Duluth News Tribune ^
| Feb. 24, 2003
| KEITH STROUP
Posted on 02/24/2003 10:52:31 AM PST by MrLeRoy
Marijuana prohibition is a failed public policy that is wasting valuable law enforcement resources, and needlessly destroying the lives and careers of hundreds of thousands of good, productive citizens each year in this country. The costs of prohibition are far worse than any harm that may be caused by marijuana itself.
We spend an estimated $10 billion annually in a futile effort to identify, arrest and prosecute marijuana smokers and those from whom they purchase the drug.
This is an almost unbelievably stupid use of resources that should instead be fighting serious and violent crime, including terrorism. Is anyone really more frightened by marijuana smoking than by violent crime? Who decides these priorities?
The result is that more than 700,000 Americans are arrested on marijuana charges each year, and 88 percent of those arrests are for simple possession of marijuana, not cultivation or sale.
We have declared war against a whole segment of our population, without cause. The vast majority of marijuana smokers are good citizens who work hard, raise families, pay taxes and contribute in a positive manner to their communities. They are not criminals, and we must stop treating them like criminals.
Treating the responsible use of marijuana by adults as a criminal matter is a misapplication of the criminal sanction and invites government into areas of our private lives that are inappropriate.

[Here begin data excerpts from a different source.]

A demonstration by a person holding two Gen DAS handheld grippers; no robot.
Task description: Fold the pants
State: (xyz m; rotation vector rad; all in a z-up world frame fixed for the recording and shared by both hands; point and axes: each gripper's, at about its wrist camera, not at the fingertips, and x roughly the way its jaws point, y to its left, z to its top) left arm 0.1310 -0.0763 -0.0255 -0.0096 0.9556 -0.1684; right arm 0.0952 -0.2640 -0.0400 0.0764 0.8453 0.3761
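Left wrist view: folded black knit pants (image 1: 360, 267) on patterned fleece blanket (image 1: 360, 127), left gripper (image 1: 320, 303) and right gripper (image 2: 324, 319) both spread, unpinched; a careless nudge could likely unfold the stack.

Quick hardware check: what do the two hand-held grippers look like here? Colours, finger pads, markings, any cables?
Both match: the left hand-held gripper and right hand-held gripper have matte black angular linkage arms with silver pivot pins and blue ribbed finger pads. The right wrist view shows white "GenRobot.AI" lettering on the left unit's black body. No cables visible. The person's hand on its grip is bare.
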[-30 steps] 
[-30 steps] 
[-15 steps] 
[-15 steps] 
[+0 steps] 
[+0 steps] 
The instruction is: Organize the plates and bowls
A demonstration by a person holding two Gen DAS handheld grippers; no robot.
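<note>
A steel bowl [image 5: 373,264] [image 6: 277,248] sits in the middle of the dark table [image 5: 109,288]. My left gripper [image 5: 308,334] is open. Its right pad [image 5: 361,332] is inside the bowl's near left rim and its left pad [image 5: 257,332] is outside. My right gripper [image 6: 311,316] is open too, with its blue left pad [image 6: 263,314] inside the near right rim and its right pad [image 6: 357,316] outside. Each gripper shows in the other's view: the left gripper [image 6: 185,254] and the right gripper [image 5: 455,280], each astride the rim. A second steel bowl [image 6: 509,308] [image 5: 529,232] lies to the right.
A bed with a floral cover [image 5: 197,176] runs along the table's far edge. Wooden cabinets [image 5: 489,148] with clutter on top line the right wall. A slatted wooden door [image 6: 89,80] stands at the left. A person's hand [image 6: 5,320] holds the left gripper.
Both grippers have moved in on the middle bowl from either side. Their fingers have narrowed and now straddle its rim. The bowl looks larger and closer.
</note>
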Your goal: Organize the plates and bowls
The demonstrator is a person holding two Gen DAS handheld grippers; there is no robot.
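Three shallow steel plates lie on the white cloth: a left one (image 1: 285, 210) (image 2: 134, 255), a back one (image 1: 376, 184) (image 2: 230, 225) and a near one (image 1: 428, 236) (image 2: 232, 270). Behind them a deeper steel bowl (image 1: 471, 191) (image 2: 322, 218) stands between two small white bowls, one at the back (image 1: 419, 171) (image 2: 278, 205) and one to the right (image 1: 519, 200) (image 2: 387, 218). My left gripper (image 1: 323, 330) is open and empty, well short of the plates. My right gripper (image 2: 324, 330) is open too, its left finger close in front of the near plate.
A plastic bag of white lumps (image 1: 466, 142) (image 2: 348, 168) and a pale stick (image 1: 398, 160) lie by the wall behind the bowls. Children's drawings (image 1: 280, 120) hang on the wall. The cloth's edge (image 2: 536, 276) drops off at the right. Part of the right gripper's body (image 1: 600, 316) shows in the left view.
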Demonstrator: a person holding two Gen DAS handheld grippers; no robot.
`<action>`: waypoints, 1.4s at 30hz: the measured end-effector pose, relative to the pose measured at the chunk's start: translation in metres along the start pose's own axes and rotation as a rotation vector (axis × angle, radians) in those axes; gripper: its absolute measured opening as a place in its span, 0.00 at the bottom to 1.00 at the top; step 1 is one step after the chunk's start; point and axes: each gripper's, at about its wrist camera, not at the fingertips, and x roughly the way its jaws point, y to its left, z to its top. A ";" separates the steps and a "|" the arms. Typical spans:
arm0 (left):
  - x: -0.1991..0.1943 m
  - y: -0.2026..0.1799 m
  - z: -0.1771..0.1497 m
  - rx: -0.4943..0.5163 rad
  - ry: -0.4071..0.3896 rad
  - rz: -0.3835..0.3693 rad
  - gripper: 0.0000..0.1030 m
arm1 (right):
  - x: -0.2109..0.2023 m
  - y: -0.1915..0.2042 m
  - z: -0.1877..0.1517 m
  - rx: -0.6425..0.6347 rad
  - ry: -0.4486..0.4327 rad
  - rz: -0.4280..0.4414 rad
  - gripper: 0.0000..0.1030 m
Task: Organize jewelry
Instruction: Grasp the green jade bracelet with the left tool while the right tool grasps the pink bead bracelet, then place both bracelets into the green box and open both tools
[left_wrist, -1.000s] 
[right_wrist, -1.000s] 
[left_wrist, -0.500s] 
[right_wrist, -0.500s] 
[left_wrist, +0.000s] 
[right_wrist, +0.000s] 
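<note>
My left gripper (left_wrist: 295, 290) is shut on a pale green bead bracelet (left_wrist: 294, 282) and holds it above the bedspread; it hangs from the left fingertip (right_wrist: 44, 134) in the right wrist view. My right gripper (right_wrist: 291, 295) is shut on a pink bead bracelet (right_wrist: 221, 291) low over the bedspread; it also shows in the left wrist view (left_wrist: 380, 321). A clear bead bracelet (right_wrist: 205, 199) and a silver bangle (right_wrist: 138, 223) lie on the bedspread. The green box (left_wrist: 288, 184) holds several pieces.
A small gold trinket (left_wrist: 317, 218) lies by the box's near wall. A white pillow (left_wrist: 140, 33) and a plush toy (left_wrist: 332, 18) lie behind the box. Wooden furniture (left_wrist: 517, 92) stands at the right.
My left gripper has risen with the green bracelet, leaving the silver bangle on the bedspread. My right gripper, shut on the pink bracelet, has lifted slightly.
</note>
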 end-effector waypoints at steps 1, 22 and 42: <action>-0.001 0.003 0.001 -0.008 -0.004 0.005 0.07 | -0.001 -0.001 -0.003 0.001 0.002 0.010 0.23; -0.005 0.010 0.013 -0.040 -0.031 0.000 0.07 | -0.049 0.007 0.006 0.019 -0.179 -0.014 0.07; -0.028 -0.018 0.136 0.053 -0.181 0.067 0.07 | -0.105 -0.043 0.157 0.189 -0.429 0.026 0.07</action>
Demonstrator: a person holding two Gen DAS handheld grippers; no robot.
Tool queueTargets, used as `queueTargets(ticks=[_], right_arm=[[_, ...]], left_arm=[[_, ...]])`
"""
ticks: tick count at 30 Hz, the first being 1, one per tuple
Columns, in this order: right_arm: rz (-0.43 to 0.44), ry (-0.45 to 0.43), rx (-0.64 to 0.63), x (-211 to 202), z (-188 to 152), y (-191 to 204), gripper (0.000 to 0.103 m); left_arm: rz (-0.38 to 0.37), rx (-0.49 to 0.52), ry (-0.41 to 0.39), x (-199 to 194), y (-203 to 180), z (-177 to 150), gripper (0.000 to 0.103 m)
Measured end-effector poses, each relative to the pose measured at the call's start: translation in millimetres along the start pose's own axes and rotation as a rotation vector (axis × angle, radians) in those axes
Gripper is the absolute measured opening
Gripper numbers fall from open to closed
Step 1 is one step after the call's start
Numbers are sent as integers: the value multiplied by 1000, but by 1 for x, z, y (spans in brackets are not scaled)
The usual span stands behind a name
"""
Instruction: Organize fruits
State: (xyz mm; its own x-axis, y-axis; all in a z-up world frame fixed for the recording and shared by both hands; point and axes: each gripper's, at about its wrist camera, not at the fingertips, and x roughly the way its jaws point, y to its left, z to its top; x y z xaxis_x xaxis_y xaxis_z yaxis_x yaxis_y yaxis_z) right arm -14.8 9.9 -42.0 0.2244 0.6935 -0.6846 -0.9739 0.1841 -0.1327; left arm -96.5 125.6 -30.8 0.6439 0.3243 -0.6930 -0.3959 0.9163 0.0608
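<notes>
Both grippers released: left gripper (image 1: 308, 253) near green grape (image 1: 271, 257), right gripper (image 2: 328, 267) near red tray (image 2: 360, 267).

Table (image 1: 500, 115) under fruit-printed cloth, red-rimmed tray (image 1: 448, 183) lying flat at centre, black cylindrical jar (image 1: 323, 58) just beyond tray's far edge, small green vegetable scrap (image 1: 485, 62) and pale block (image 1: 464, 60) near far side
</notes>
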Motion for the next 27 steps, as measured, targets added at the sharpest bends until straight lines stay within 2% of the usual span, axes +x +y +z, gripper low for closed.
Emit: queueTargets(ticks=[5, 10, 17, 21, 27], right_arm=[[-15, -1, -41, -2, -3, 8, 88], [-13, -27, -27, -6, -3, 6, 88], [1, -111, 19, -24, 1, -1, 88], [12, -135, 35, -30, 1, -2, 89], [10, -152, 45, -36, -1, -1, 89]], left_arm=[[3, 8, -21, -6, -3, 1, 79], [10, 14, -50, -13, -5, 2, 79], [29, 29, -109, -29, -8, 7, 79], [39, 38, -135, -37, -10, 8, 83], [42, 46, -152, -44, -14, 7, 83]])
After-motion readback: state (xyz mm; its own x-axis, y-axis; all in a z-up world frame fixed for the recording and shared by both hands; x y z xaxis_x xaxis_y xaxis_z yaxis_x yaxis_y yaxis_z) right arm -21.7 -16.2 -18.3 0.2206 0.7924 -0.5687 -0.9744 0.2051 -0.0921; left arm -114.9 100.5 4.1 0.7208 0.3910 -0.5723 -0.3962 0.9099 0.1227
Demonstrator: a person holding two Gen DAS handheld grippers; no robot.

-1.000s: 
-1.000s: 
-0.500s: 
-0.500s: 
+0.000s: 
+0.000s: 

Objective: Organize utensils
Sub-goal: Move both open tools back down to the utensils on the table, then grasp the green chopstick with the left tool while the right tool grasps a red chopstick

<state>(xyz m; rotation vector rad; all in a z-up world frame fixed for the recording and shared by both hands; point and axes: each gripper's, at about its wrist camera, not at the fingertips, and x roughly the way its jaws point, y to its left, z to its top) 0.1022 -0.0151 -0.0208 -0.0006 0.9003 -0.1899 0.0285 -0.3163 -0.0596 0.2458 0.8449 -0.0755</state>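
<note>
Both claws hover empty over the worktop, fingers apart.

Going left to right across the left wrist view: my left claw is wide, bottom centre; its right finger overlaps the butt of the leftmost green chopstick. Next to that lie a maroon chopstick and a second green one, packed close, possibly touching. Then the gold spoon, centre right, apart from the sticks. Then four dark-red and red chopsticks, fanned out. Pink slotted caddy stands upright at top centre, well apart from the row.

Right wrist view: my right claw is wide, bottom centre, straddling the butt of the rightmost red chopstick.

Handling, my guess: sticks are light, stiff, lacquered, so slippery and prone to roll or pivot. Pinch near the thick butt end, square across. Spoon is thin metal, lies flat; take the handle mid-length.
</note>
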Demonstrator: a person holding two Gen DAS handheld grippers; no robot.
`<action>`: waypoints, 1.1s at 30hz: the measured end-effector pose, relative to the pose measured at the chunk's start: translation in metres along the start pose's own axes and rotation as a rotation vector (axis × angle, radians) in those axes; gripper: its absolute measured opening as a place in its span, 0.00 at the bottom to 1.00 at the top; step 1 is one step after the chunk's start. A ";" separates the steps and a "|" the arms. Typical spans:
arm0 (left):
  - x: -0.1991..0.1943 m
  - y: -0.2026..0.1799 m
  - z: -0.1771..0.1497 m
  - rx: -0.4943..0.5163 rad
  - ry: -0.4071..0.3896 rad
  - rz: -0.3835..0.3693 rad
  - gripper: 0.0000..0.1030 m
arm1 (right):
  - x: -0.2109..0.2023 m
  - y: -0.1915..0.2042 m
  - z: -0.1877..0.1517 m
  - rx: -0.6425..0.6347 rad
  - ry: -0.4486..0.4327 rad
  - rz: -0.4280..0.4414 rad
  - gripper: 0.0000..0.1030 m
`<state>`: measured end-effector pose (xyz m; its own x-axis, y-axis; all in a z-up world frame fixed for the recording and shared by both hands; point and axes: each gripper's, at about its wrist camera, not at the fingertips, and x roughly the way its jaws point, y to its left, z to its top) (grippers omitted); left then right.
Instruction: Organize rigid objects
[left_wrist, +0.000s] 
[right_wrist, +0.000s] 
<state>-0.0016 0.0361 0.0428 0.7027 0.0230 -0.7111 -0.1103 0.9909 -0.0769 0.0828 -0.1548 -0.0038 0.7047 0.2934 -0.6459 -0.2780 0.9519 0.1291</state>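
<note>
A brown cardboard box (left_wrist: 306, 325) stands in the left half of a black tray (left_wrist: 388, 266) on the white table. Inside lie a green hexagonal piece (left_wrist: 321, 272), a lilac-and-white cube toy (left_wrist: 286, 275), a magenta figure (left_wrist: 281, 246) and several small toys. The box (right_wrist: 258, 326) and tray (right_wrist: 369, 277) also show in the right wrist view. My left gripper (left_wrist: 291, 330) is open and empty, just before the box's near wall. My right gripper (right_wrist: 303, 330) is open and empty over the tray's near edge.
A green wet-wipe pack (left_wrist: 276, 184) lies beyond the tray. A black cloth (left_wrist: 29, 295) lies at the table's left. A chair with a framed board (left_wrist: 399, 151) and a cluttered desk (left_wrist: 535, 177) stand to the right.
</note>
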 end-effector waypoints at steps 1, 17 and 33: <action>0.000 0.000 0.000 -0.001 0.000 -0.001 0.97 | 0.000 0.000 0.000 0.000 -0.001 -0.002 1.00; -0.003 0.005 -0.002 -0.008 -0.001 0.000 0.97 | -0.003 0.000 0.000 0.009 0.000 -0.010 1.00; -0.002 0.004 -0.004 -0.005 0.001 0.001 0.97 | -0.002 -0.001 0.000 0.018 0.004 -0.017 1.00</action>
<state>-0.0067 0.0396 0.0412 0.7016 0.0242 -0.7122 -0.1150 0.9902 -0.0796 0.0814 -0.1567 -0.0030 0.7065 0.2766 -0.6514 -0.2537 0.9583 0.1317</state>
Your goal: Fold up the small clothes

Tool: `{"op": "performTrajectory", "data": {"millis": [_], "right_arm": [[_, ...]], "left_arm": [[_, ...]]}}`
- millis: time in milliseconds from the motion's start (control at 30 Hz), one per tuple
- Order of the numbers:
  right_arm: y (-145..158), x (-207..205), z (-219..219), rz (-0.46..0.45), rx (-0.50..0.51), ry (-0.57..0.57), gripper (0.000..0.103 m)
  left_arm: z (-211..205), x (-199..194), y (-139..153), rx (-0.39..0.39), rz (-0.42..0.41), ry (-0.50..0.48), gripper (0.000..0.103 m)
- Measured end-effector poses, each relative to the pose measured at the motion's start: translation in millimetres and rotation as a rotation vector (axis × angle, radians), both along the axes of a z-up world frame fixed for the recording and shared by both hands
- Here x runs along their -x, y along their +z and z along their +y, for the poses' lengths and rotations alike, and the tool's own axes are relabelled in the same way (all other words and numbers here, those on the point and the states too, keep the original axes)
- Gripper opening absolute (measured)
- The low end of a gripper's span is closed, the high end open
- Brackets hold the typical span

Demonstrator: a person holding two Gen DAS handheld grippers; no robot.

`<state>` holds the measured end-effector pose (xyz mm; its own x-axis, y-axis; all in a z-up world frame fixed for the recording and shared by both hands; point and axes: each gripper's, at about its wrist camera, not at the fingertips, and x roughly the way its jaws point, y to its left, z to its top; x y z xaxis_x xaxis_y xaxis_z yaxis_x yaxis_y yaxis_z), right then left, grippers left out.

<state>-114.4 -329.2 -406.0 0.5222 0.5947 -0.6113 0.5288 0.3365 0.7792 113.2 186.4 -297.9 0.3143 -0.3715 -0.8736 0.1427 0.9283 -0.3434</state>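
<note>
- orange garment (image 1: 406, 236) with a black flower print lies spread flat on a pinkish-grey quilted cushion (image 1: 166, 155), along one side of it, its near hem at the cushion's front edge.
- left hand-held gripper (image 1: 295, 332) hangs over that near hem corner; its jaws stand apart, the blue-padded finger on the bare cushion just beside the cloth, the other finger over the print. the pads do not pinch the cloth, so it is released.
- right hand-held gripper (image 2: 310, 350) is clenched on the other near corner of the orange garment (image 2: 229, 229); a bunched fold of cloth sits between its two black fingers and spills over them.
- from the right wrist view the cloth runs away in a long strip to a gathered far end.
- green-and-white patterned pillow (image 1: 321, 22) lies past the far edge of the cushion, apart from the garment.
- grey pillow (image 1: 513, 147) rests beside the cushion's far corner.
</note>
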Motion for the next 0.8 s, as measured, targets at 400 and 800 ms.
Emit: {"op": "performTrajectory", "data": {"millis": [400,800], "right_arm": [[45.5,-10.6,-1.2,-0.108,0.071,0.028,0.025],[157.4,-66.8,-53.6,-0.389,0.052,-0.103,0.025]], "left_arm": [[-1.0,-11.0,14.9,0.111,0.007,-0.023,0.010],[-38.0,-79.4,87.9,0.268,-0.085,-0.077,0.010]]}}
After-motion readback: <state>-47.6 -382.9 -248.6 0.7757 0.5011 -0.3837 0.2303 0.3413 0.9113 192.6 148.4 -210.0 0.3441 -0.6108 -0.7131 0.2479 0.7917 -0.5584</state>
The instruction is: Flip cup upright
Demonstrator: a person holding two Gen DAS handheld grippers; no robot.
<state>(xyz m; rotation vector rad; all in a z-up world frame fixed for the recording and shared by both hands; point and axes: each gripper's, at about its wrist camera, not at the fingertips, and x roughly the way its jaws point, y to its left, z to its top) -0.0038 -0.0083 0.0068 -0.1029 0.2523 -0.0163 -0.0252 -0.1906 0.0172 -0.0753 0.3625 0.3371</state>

Most of us agree that the government has no business coming into our home to learn what books we are reading, the subject of our personal telephone conversations, or how we conduct ourselves in the privacy of our bedroom.
Similarly, the government has no business getting involved in the decision of whether we smoke marijuana or drink alcohol when we relax in the evening. In a free society, those are decisions we permit the individual to make, free from government interference.
In 1977, President Carter, in a speech to Congress calling on lawmakers to decriminalize minor marijuana offenses, said, "Penalties against drug use should not be more damaging to an individual than the use of the drug itself. Nowhere is this more clear than in the laws against the possession of marijuana in private for personal use."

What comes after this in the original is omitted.